In “Kaleidoscope,” by K.D. Wentworth, Ally finds herself caught in a kaleidoscope of possible worlds. In some she returns a stray dog to its home. In others, it gets run over. In some her friends are married and thriving. In others they’re in various stages of breakup. And in some, she just might find her true love.

His name is Barry, a warm, funny man who works with ungulates at the zoo. At first, he is only a memory that her friends tell her she met. Then the wrong version of him shows up and the right Barry appears only in her dreams. So she takes her fate into her hands and goes looking for him at the zoo. And he’s just as charming as she had hoped.

At first I read because I liked Ally. She saves a dog. She gardens. She volunteers at the zoo. Once she found Barry, I couldn’t stop because the universe kept taking him away from her. Yeah, I know. Call me a romantic. But at the end of each read, my heart and my eyes still well up with happiness at the end.

I don’t know whether to call this fantasy or science fiction. The Impossible Thing seems to hinge on sheer wilpower, like magic, but its nature is inspired by science. There’s an element that reminds me of the folktale motif where our faithful heroine has to hold tight to her lover as he passes through many forms until he comes out as his true self. There’s not even a pseudoscientific explanation. So I guess I’ll come down on the side of calling it a fantastic story.

Happiness found in the best of all possible worlds.


2 thoughts on “Re: Kaleidoscope

  1. I must, I must set this to music!
    The song starts at 0:52

    Movie suggestion: Jacob’s Ladder

    For further reading: Um, I’m coming up empty here.
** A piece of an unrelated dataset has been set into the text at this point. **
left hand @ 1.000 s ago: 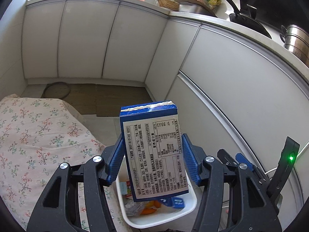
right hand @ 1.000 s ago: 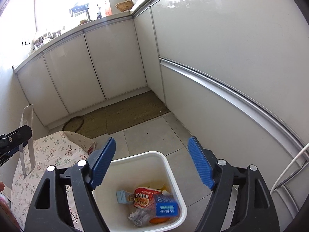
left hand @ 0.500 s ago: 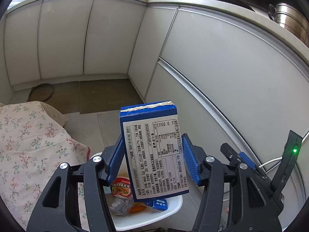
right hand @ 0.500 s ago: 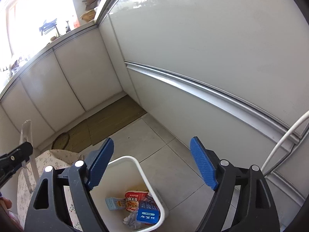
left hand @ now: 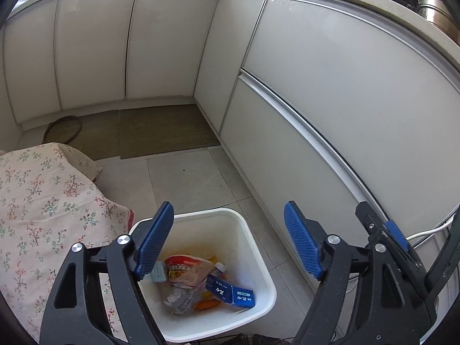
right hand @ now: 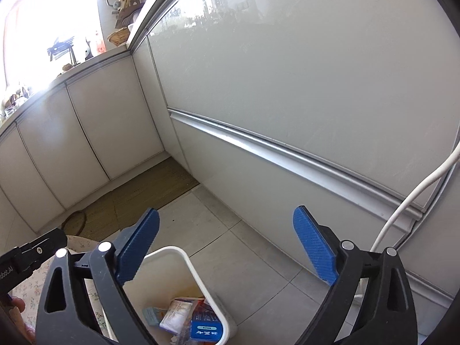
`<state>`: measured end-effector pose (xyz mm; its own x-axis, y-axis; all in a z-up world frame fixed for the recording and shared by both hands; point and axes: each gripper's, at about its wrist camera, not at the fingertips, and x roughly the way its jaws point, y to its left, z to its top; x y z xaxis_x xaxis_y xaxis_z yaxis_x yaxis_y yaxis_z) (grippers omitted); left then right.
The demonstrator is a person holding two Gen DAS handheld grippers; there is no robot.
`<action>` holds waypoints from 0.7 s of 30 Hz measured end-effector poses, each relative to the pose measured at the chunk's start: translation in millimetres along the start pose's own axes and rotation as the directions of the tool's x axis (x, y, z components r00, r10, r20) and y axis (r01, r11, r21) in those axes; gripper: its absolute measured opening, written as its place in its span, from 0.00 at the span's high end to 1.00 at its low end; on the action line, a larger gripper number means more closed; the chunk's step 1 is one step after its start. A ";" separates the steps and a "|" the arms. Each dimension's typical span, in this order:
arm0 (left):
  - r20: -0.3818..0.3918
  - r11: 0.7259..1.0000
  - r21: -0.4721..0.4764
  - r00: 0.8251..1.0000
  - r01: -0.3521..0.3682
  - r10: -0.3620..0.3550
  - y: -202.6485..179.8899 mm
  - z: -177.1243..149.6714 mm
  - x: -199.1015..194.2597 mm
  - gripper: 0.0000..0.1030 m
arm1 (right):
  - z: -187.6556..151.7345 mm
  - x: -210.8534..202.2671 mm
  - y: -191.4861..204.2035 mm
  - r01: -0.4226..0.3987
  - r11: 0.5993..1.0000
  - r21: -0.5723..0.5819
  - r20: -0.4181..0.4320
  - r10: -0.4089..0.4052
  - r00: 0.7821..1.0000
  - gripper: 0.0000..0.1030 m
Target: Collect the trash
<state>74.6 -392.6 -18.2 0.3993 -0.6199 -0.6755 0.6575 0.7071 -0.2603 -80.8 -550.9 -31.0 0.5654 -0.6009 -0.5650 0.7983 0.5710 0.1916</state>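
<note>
A white trash bin (left hand: 253,247) stands on the tiled floor below my left gripper (left hand: 230,241), which is open and empty above it. Inside lie a blue carton (left hand: 230,289), a red snack packet (left hand: 187,268), crumpled wrapping and other trash. In the right wrist view the bin (right hand: 198,281) sits at the lower left, with a blue carton (right hand: 205,327) inside. My right gripper (right hand: 227,247) is open and empty, above the bin's right side.
White kitchen cabinets (left hand: 330,92) run along the back and right. A floral cloth (left hand: 43,207) covers a surface left of the bin. A brown mat (left hand: 161,129) lies on the floor. A white cable (right hand: 411,201) hangs at the right.
My left gripper opened and the blue and white carton it held is gone from its jaws; a blue carton now lies in the bin. The right gripper tilted toward the cabinets.
</note>
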 end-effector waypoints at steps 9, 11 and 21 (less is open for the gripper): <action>0.127 0.990 0.033 0.983 -0.137 0.132 5.1 -2.4 -34.9 0.07 | -2.1 -10.4 24.8 -0.004 0.998 -0.061 0.042 0.007 0.999 0.08; 0.150 0.987 0.026 0.977 -0.160 0.154 10.9 -2.4 -43.5 0.07 | -4.3 -14.6 27.3 -0.021 0.998 -0.059 0.046 0.023 0.999 0.08; 0.254 0.967 -0.065 0.933 -0.248 0.256 53.1 -14.3 -100.0 0.07 | -13.2 -42.1 67.1 -0.137 0.988 -0.076 0.031 0.140 0.990 0.07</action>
<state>60.4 -288.2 25.6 0.7031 -0.4836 -0.5214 0.4949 0.8592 -0.1295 -53.7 -479.9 -4.9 0.6776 -0.5323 -0.5075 0.6952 0.6887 0.2059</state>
I mean, sure, Andre Norton wrote Quest Crosstime, but it doesn’t really fit. Neither do the Niven stories about the time-traveling misfit Svetz (avoid Rainbow Mars; I didn’t like it, you won’t either).

    Okay, read:
    When Worlds Collide
    After Worlds Collide

    These have absolutely nothing to do with alternate universes, but have the word “world” in the titles.
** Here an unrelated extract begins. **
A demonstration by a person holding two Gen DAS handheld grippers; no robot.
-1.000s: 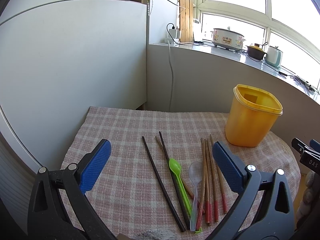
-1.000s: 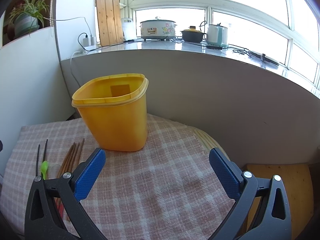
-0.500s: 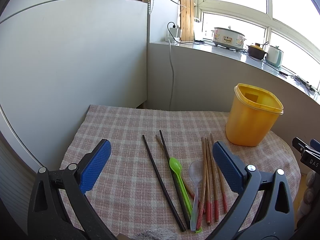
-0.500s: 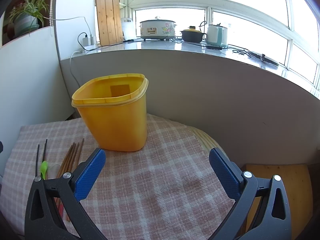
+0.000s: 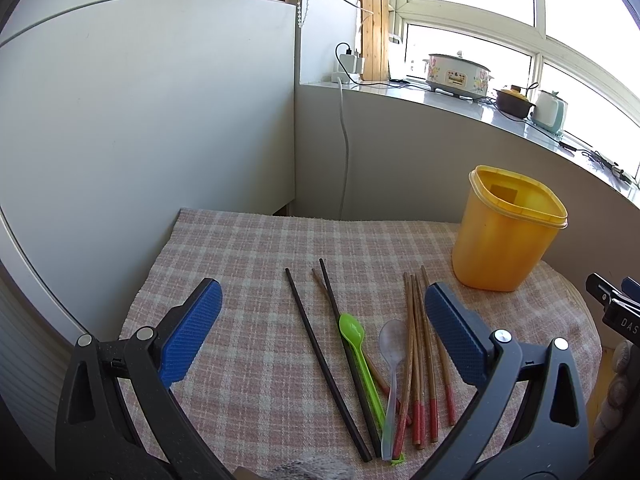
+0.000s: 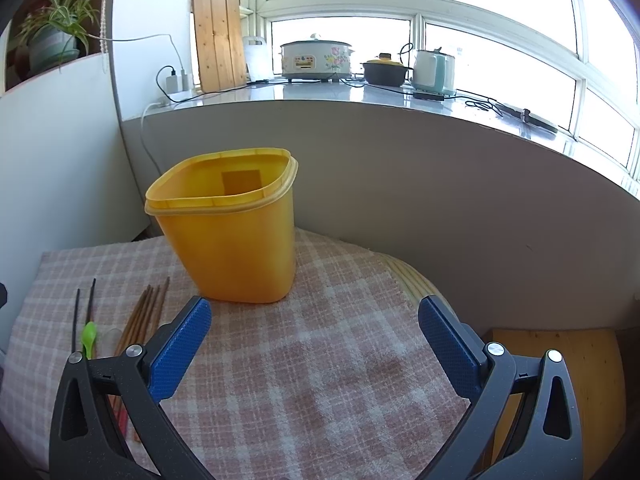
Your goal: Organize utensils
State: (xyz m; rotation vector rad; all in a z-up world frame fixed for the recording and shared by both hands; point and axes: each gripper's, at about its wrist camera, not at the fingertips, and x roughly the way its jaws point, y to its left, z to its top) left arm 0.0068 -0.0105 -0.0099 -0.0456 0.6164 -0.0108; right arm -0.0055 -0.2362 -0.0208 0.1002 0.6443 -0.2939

    Hm. Yahoo broke my website. Drat.

  2. Candide is the best of all possible Broadway shows.

    As for further reading, all I can think of are The Chrestomanci Chronicles by Diana Wynn Jones, The Merchant Prince series by Charles Stross, and Brasyl by Ian McDonald, which all involve some degree of physical travel between alternate worlds. Not quite the sense of overlapping possibilities.